● **Work to be completed**:
From the line that contains "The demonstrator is" to the last line of the entries, set down each line exactly as written, both ends included, with nothing else.

[Extracted data entries]
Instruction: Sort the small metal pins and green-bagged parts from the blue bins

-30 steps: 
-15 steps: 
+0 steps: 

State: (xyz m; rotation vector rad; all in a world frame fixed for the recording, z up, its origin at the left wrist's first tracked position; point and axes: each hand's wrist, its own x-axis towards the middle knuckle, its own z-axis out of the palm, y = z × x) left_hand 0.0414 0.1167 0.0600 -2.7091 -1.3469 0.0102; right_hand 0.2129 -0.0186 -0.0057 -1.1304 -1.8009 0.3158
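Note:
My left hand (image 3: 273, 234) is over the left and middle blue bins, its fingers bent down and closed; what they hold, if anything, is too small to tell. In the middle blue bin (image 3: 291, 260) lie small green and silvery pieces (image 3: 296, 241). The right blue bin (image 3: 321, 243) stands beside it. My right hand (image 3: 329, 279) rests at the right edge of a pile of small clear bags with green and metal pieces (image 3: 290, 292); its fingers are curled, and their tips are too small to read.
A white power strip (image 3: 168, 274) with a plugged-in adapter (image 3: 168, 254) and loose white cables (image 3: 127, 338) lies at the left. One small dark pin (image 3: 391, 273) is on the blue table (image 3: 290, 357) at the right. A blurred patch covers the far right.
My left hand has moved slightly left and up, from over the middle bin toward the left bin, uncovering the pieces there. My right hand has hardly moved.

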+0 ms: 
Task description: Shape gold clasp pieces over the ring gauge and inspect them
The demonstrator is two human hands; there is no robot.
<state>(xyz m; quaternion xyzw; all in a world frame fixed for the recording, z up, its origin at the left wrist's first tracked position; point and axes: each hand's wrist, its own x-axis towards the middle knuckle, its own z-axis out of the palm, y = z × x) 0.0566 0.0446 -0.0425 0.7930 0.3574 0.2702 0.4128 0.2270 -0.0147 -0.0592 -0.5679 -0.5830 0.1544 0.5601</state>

● **Exercise answer**:
The demonstrator is two human hands; there is no robot.
<state>(xyz m; quaternion xyzw; all in a world frame fixed for the recording, z up, its origin at the left wrist's first tracked position; point and axes: each hand's wrist, its own x-axis towards the middle knuckle, its own z-axis out of the palm, y = z × x) 0.0566 0.0446 -0.0425 0.7930 0.3574 0.2702 0.4128 0.2270 -0.0147 -0.0592 -0.5679 -0.5830 0.1544 0.5601</state>

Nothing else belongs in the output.